■ **What to do**:
Please count the lines in the data below that hold "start" and answer with the number by itself.

■ **Raw data**:
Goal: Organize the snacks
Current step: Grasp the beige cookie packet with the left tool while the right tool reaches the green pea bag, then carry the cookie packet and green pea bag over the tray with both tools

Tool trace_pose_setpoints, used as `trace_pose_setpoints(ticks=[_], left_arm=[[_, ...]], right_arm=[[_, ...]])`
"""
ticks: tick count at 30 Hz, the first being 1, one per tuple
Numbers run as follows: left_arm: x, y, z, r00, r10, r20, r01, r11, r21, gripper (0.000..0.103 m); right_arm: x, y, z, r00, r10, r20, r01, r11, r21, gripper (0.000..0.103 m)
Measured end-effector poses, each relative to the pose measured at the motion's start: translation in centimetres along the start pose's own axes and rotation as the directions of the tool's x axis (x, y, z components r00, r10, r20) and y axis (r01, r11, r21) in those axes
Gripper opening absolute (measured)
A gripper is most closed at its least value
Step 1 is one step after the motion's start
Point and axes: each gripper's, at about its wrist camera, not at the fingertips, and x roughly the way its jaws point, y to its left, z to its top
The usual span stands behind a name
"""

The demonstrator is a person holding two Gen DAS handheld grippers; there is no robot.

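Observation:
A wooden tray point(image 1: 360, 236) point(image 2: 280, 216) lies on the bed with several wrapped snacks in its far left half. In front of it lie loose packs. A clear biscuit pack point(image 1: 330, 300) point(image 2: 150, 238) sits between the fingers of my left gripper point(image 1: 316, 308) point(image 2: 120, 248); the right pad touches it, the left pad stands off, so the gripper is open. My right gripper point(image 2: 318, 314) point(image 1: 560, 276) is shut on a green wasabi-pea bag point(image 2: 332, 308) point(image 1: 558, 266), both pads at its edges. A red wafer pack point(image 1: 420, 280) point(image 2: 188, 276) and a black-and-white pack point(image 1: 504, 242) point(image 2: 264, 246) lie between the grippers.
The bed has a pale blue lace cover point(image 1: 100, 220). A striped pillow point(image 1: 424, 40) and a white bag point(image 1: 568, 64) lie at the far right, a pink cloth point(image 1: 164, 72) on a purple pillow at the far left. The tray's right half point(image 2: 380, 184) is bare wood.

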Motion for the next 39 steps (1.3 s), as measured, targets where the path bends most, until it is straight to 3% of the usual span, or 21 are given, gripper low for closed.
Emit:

■ **Exercise solution**:
2